En 2017, un seul participant a fini l’épreuve de 888 kilomètres (en 229 heures) dans les Montagnes vertes du Vermont. En 2016, même portrait (238 heures). L’Endurance Society émet un avertissement avant même que l’on clique vers l’inscription de cette course infernale : « vous allez le regretter ».

Hélène Dumais avait réussi à franchir 675 kilomètres à sa première tentative avant de déclarer forfait.
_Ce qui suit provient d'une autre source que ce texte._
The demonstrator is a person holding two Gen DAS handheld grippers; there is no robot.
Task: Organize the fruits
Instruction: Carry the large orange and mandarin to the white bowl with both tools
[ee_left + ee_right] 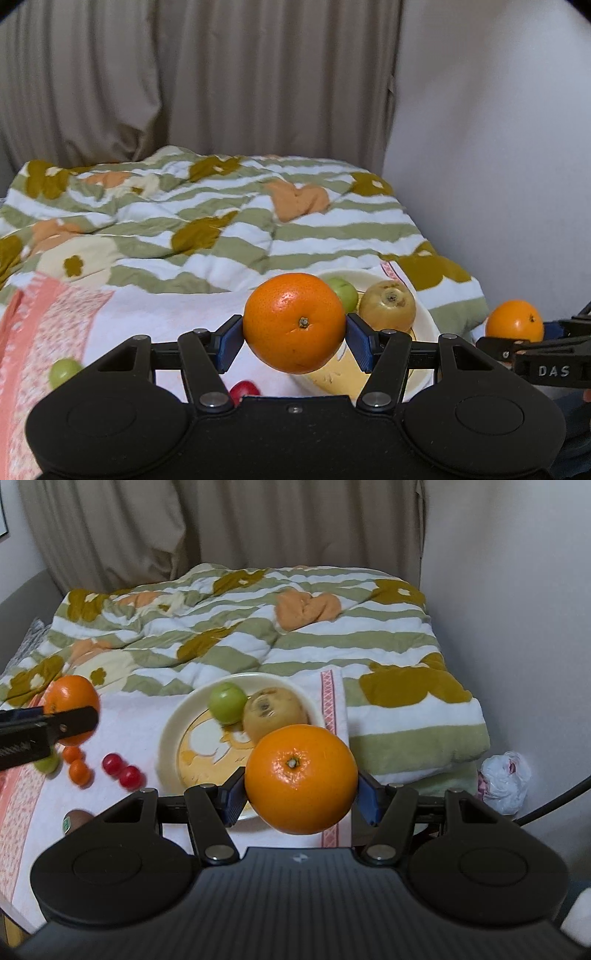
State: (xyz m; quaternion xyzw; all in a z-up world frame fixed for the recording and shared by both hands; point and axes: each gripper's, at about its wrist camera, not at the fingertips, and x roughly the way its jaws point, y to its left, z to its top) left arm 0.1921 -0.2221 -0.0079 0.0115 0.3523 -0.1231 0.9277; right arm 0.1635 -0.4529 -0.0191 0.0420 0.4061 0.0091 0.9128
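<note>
- In my left wrist view, centre frame, the left gripper (294,334) has its blue pads (231,343) pinching an orange (294,323), stem facing the camera, held clear above the white cloth (155,325).
- In my right wrist view, centre frame, the right gripper (300,794) pinches a second orange (300,779) the same way, above the near rim of the plate (170,734).
- On the plate, at middle frame, a green fruit (228,702) and a tan fruit (275,710) sit touching at its far side.
- At left of that view, I see two small orange fruits (76,762) and two red ones (122,771) lying on the cloth beside the plate; a brown fruit (75,821) with a sticker shows at lower left.
- The left gripper and its orange appear at the left edge of the right view; the right pair sits at the right edge of the left view.
- A striped quilt (258,635) fills the upper half, curtain (184,524) behind.
</note>
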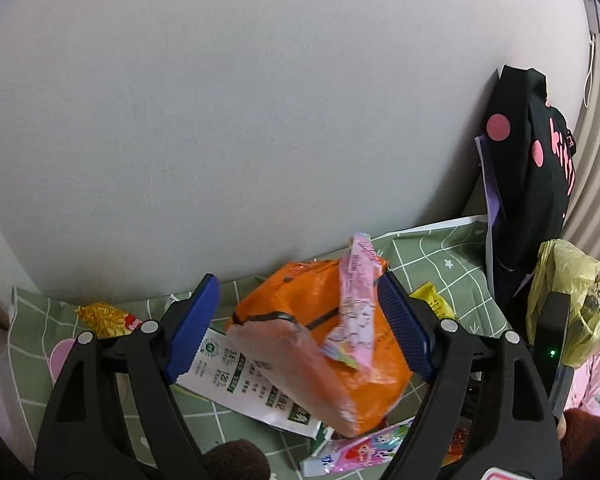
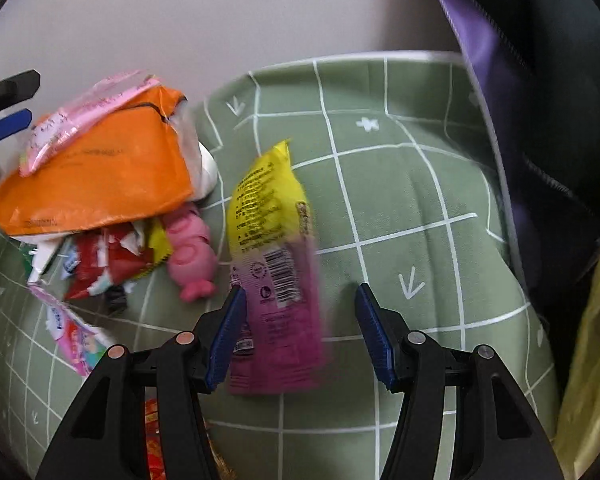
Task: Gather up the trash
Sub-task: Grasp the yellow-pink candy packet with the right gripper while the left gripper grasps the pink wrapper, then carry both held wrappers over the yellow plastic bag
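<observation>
On my left wrist feed the left tongs (image 1: 298, 322) are spread wide around an orange bag (image 1: 332, 336) that looks lifted off the green checked sheet (image 1: 440, 256); whether either blue pad really touches it I cannot tell, though the right pad sits just beside a pink wrapper (image 1: 354, 304) that lies across the top of the bag. Under the bag I see a white packet with green print (image 1: 240, 380) lying flat on the sheet, a gold wrapper (image 1: 104, 318) near the wall on the left, and a pink cartoon wrapper (image 1: 364, 446) at the lower edge. A black bag with pink dots (image 1: 528, 160) leans against the wall on the right, with a yellowish plastic bag (image 1: 564, 280) in front of it. On my right wrist feed the right tongs (image 2: 300, 336) are also spread, and a yellow and purple snack packet (image 2: 272, 264) sits between the fingers, blurred, close against the left pad and clear of the right one. It lies over the sheet, and I cannot tell whether it rests there or hangs above it. To the left of it lie a pink toy figure (image 2: 190, 252) and a heap of red and white wrappers (image 2: 108, 264), partly under the orange bag
</observation>
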The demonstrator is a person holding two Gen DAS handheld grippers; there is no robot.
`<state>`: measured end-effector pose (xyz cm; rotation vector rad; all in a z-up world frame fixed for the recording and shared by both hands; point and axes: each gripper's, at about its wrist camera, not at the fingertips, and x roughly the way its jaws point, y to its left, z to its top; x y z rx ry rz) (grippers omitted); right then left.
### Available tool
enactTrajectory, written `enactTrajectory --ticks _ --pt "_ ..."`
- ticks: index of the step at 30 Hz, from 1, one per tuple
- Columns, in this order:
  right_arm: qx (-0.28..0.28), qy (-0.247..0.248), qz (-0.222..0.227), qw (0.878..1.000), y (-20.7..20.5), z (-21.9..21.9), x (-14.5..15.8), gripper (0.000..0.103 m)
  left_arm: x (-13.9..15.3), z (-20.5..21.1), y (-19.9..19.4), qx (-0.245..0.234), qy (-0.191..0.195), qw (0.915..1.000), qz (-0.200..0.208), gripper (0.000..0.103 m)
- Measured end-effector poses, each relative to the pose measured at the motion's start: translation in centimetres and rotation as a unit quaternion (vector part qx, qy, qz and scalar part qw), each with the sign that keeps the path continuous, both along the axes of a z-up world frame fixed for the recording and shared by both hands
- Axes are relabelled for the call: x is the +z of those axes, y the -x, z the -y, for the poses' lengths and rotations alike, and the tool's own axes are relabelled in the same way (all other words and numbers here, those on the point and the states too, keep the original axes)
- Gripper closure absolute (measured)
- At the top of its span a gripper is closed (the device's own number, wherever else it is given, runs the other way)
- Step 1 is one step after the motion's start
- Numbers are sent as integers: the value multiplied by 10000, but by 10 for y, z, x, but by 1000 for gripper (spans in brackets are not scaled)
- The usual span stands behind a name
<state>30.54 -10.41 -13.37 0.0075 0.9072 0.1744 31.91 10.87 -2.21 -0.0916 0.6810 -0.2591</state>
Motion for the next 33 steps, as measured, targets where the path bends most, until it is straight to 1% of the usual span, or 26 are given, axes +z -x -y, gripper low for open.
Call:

L’année dernière, elle était à moins de 150 kilomètres du but, ayant parcouru 738 kilomètres lorsqu’elle a été contrainte d’abandonner. Cette année, elle espère compléter la distance infinie de 888 kilomètres, et être la première (ou seule) femme à y arriver.

Un mois avant le départ, elle est optimiste.

« Je suis toujours plus forte, parce que j’ai toujours plus d’expérience, ce qui implique moins d’erreurs et de meilleures décisions », explique Hélène Dumais.

Son expérience de 2017 ainsi que celle de neuf autres athlètes sont relatées dans le documentaire Facing Infinitus. Son dévoilement est prévu le 30 juin dans la région de Québec. Une façon de vivre de l’intérieur cet événement extrême des plus inaccessibles.

« Les gens vont pouvoir constater qu’on est des humains vulnérables, nous aussi. Qu’on a nos hauts, puis nos bas », dit Hélène.